Resisting obesity

The idea of getting on the exercise bike or treadmill every day and sweating it out for half an hour can be some people’s worst nightmare, but hope is not lost for those who want to lose weight without high intensity aerobic exercise.

A meta-analysis conducted by Edith Cowan University’s Exercise Medicine Research Institute has found that a combination of reduced calorie intake and resistance training resulted in significant reductions (2.2%) in body fat percentage and lower levels of whole-body fat mass (1.6kg less).

These effects were consistent across children and adolescents (2.1% & 1.9kg), young adults (2.7% & 1kg), middle-aged adults (2.4% and 1.2 kg), and older adults (1.9% and 1.7 kg).

Lead researcher and PhD student Pedro Lopez said the findings, published 17 May in Obesity Reviews, provide evidence that resistance-based exercise programs are effective and should be considered as an essential part of any multicomponent therapy program for people with obesity.

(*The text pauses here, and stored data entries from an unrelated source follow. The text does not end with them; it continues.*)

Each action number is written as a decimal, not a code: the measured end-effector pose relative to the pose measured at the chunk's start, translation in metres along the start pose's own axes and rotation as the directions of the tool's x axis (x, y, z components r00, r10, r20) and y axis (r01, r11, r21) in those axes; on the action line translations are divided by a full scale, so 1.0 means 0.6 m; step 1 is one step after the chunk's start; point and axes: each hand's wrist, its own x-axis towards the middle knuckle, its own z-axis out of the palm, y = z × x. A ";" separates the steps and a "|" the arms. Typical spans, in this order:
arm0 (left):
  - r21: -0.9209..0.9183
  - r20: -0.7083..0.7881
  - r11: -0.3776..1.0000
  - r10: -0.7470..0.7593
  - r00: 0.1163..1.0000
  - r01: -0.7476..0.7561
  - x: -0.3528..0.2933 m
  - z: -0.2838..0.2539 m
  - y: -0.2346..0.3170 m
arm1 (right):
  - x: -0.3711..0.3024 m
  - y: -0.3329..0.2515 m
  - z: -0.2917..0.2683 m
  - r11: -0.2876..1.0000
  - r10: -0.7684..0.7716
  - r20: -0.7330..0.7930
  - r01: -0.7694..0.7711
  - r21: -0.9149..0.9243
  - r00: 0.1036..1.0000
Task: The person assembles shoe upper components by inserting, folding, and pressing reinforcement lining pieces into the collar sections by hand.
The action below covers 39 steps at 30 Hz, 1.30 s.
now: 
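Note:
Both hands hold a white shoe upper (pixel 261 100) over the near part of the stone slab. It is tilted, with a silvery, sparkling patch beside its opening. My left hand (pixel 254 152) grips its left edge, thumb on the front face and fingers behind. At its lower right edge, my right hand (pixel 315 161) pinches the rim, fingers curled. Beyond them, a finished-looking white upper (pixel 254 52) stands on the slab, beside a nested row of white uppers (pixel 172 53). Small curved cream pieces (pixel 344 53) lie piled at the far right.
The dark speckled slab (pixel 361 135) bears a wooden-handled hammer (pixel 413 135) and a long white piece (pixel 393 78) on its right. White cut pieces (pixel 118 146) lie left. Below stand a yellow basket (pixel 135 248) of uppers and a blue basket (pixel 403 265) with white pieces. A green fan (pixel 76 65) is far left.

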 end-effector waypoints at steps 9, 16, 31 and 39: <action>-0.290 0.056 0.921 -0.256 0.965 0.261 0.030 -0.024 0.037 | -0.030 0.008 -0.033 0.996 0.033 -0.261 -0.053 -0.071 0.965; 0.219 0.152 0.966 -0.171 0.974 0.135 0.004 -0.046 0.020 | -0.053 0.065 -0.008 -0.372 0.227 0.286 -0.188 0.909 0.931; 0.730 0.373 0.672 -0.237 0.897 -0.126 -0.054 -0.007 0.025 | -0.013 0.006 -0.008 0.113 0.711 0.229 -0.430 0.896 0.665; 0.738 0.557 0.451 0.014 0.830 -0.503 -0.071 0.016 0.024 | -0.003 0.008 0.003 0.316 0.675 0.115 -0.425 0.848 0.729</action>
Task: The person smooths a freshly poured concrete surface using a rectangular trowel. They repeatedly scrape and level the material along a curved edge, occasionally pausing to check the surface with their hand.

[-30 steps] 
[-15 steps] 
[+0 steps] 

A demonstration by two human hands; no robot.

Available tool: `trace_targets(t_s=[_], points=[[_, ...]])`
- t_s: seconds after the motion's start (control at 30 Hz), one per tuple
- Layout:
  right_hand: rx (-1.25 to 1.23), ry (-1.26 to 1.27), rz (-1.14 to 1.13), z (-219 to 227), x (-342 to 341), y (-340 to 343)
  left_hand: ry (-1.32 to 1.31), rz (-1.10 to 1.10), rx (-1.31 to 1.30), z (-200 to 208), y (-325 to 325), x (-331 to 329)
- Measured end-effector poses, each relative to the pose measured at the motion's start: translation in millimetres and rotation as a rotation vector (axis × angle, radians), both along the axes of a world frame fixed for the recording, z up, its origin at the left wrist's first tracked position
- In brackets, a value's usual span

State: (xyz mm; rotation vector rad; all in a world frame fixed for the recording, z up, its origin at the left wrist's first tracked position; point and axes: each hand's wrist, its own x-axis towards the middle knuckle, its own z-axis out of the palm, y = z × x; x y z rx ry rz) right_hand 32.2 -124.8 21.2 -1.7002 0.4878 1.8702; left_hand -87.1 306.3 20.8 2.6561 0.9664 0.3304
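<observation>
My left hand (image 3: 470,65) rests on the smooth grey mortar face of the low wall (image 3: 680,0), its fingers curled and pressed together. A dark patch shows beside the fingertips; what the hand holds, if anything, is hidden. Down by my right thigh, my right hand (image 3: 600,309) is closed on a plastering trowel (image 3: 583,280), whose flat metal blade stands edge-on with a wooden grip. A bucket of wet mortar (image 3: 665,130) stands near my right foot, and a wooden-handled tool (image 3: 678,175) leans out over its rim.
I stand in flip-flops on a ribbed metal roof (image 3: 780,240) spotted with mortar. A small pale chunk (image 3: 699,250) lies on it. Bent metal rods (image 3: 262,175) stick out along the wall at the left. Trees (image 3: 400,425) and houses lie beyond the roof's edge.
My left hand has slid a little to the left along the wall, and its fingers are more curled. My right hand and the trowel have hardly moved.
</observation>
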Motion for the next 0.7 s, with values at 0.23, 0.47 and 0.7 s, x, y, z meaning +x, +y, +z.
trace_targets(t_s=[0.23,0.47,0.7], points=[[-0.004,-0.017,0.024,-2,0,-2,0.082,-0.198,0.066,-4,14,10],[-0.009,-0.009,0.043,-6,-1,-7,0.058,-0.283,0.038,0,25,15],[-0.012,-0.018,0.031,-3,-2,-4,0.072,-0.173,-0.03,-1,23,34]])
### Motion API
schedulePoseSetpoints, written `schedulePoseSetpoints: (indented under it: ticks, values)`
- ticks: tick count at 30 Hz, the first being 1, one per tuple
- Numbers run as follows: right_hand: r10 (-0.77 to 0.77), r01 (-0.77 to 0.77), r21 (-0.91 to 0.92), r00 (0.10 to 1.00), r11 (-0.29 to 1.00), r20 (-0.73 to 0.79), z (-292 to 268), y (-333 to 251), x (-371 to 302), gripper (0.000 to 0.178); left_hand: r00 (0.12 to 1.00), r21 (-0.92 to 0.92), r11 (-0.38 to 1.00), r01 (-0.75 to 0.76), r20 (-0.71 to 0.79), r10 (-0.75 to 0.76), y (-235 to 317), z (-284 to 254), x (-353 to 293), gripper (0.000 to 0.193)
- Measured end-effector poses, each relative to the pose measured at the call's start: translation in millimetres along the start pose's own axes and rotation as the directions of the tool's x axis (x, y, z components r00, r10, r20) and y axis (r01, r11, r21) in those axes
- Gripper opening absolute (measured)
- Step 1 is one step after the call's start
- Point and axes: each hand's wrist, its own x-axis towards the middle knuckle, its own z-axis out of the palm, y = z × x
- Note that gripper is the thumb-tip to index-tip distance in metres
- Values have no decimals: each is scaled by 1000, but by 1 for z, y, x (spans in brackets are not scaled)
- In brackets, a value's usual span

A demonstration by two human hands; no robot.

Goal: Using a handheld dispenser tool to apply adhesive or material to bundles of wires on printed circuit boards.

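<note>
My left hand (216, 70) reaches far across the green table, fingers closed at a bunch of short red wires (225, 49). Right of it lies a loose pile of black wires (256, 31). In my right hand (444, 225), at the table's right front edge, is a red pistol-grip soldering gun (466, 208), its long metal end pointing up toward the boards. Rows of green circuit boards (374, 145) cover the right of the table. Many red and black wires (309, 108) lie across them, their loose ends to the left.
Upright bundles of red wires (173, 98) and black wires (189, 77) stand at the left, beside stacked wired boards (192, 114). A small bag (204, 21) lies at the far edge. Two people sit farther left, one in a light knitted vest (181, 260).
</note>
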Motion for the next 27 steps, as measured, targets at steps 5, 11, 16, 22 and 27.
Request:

“Usually when we talk about obesity, body composition or weight loss, we only hear about aerobic exercise,” Mr Lopez said.

“This paper shows we can use resistance training and achieve meaningful effects with a diet based on caloric reduction: we can reduce body fat percentage, whole-body fat mass, body weight and BMI.”

Resistance-based exercise programs resulted in significant reductions in body weight in children and adolescents, young adults and middle-aged and older adults, and changes in BMI were observed in all groups except children and adolescents.

The most effective programs for reducing body weight, in conjunction with a calorie restricted diet, were resistance training and a combination of both resistance training and aerobic exercise.

The combined resistance and aerobic exercise program was the most effective for reducing BMI.

Mr Lopez said resistance training also catered to other important factors when looking to lose weight, such as building muscle or preserving muscle mass when lowering the number of calories being consumed.

Resistance-based exercise programs resulted in significant increases in lean mass (0.7 kg,) consistently across the lifespan of the study, with significant results observed in children/adolescents, young, middle-aged, and older adults.

Mr Lopez said it was important that people battling obesity had options other than aerobic exercise to lose weight.

“This group may be uncomfortable by the prospect of 30 or 40 minutes on a treadmill or a bicycle,” he said.

“They can injure knees, joints, ligaments and more because they have to carry their whole-body weight during a lot of aerobic exercises.”

However, Mr Lopez stressed the study was not a comparison between aerobic and resistance exercise and that regardless of which method people chose, they would still have to cut down on the calories.

“If you want to lose weight, you have to reduce your calorie intake,” he said.